According to the United States Census Bureau, the city has an area of 5.27 sqmi, of which 5.00 sqmi is land and 0.27 sqmi is water.

Mora is 72 miles north of Minneapolis-St. Paul at the intersection of Minnesota highways 23 and 65. It is 52 miles northeast of St. Cloud and 91 miles southwest of Duluth.

Mora is along the Snake River.

==Demographics==

Historical population
| Census | Pop. | Note | %± |
| 1900 | 785 |  | — |
| 1910 | 892 |  | 13.6% |
| 1920 | 1,006 |  | 12.8% |
| 1930 | 1,014 |  | 0.8% |
| 1940 | 1,494 |  | 47.3% |
| 1950 | 2,018 |  | 35.1% |
| 1960 | 2,329 |  | 15.4% |
| 1970 | 2,582 |  | 10.9% |
| 1980 | 2,890 |  | 11.9% |
| 1990 | 2,905 |  | 0.5% |
| 2000 | 3,139 |  | 8.1% |
| 2010 | 3,571 |  | 13.8% |
| 2020 | 3,665 |  | 2.6% |
U.S. Decennial Census

===2020 census===
As of the 2020 census, Mora had a population of 3,665. The median age was 42.1 years. 20.9% of residents were under the age of 18 and 24.7% were 65 years of age or older. For every 100 females, there were 86.3 males, and for every 100 females age 18 and over there were 82.0 males age 18 and over.

100.0% of residents lived in rural areas.

There were 1,555 households, of which 25.5% had children under the age of 18 living in them. Of all households, 33.6% were married-couple households, 19.9% had a male householder with no spouse or partner present, and 35.9% had a female householder with no spouse or partner present. About 39.9% of all households were made up of individuals, and 20.8% had someone living alone who was 65 years of age or older.

There were 1,676 housing units, of which 7.2% were vacant. The homeowner vacancy rate was 3.7% and the rental vacancy rate was 3.2%.

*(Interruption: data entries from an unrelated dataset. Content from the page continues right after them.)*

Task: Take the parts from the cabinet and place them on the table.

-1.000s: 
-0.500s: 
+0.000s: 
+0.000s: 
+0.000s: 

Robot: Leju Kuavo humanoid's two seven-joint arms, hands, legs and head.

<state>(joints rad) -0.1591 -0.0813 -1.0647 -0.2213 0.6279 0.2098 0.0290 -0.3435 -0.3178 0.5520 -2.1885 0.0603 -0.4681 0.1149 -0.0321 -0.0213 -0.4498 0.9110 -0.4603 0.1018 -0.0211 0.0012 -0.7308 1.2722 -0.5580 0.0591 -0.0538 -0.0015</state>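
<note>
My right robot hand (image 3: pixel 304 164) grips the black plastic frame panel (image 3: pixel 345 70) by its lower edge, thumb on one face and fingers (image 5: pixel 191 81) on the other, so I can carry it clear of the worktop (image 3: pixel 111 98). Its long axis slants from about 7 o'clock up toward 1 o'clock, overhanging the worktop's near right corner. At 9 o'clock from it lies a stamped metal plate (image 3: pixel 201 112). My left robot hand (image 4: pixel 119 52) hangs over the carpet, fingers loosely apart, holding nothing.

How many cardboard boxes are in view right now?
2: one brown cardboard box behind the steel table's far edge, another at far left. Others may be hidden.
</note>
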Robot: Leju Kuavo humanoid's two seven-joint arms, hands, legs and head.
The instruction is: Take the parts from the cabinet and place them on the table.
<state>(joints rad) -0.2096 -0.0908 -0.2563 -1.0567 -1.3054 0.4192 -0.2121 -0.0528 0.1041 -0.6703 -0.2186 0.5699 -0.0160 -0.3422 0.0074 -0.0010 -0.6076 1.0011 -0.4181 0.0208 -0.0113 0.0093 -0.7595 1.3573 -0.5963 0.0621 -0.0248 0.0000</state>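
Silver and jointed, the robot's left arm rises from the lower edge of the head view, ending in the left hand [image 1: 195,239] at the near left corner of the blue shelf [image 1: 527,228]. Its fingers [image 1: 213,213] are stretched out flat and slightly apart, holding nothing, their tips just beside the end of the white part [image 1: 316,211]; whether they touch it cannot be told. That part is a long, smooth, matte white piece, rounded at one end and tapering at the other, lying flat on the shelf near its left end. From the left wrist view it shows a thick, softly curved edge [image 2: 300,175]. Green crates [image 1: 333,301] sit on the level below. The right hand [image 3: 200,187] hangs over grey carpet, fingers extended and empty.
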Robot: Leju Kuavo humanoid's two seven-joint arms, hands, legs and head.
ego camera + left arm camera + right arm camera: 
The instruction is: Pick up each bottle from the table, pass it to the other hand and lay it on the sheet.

Racial composition as of the 2020 census
| Race | Number | Percent |
|---|---|---|
| White | 3,395 | 92.6% |
| Black or African American | 29 | 0.8% |
| American Indian and Alaska Native | 50 | 1.4% |
| Asian | 16 | 0.4% |
| Native Hawaiian and Other Pacific Islander | 0 | 0.0% |
| Some other race | 10 | 0.3% |
| Two or more races | 165 | 4.5% |
| Hispanic or Latino (of any race) | 66 | 1.8% |

===2010 Census===
As of the census of 2010, there were 3,571 people, 1,513 households, and 857 families living in the city. The population density was 714.2 PD/sqmi. There were 1,684 housing units at an average density of 336.8 /sqmi. The racial makeup of the city was 98.4% White, 0.2% African American, 0.3% Native American 0.3% from other races, and 0.9% from two or more races. Hispanic or Latino of any race were 2.2% of the population.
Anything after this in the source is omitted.